Problem statement = Return the data exactly, apart from leaving out the pictures.

Recorded data =

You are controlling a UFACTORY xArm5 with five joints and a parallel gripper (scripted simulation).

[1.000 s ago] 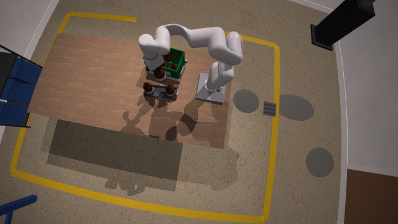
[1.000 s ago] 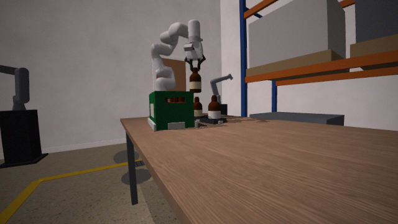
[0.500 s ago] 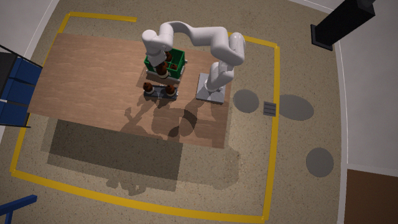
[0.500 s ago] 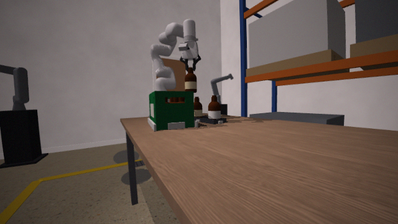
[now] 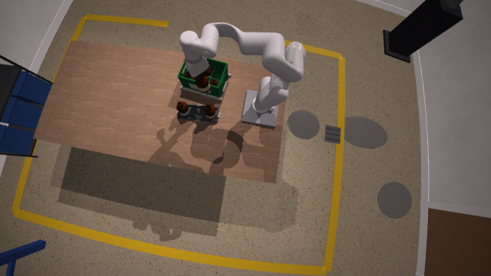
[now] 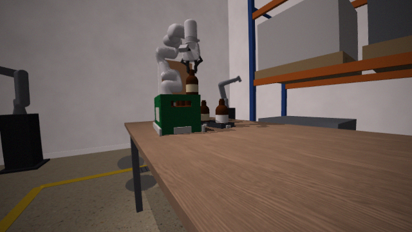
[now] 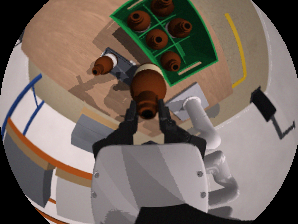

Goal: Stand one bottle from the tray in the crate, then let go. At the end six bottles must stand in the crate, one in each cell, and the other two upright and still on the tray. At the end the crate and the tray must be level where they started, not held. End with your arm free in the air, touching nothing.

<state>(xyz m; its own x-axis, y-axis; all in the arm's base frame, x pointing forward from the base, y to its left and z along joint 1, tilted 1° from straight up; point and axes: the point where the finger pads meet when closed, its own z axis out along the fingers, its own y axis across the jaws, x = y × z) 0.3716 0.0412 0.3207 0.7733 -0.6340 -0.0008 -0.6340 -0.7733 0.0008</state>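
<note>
My gripper (image 5: 200, 73) (image 6: 192, 68) (image 7: 147, 106) is shut on the neck of a brown bottle (image 5: 202, 83) (image 6: 192, 84) (image 7: 148, 86) with a white label. The bottle hangs upright over the green crate (image 5: 221, 77) (image 6: 177, 116) (image 7: 201, 38), on the side nearest the tray, with its base about level with the crate's top rim. Several brown bottles stand in the crate's cells, as the wrist view shows. Two bottles (image 5: 182, 107) (image 5: 209, 110) (image 6: 205, 111) (image 6: 221, 111) stand upright on the dark tray (image 5: 196, 114) (image 6: 215, 124) beside the crate.
The arm's grey base plate (image 5: 260, 111) sits on the wooden table (image 5: 107, 100) (image 6: 273, 167) to the right of the crate and tray. A blue and orange shelf rack (image 6: 251, 58) stands beyond the table's edge.
</note>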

Answer space =
You are controlling a UFACTORY xArm5 with five joints and a parallel gripper (scripted simulation).

[1.000 s ago] 
[1.000 s ago] 
[0.500 s ago] 
[0.500 s ago] 
[now] 
[now] 
[now] 

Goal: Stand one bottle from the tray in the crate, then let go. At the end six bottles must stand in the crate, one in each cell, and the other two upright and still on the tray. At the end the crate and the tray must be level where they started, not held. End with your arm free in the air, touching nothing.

<state>(xyz m; its own x-axis, y-axis; all in the arm's base frame, x pointing forward from the base, y to its left and z along joint 1, tilted 1° from straight up; point and axes: the point where the finger pads meet when closed, its own z axis out along the fingers, its own y axis across the jaws, x = y × z) 0.3716 0.0412 0.3207 0.7733 -0.6340 -0.0008 -0.6340 -0.7733 0.0008</state>
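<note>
My gripper (image 5: 200, 73) (image 6: 192, 68) (image 7: 147, 106) is shut on the neck of a brown bottle (image 5: 202, 83) (image 6: 192, 84) (image 7: 148, 86) with a white label. The bottle hangs upright over the green crate (image 5: 221, 77) (image 6: 177, 116) (image 7: 201, 38), on the side nearest the tray, with its base about level with the crate's top rim. Several brown bottles stand in the crate's cells, as the wrist view shows. Two bottles (image 5: 182, 107) (image 5: 209, 110) (image 6: 205, 111) (image 6: 221, 111) stand upright on the dark tray (image 5: 196, 114) (image 6: 215, 124) beside the crate.
The arm's grey base plate (image 5: 260, 111) sits on the wooden table (image 5: 107, 100) (image 6: 273, 167) to the right of the crate and tray. A blue and orange shelf rack (image 6: 251, 58) stands beyond the table's edge.
</note>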

Nothing more is needed for this answer.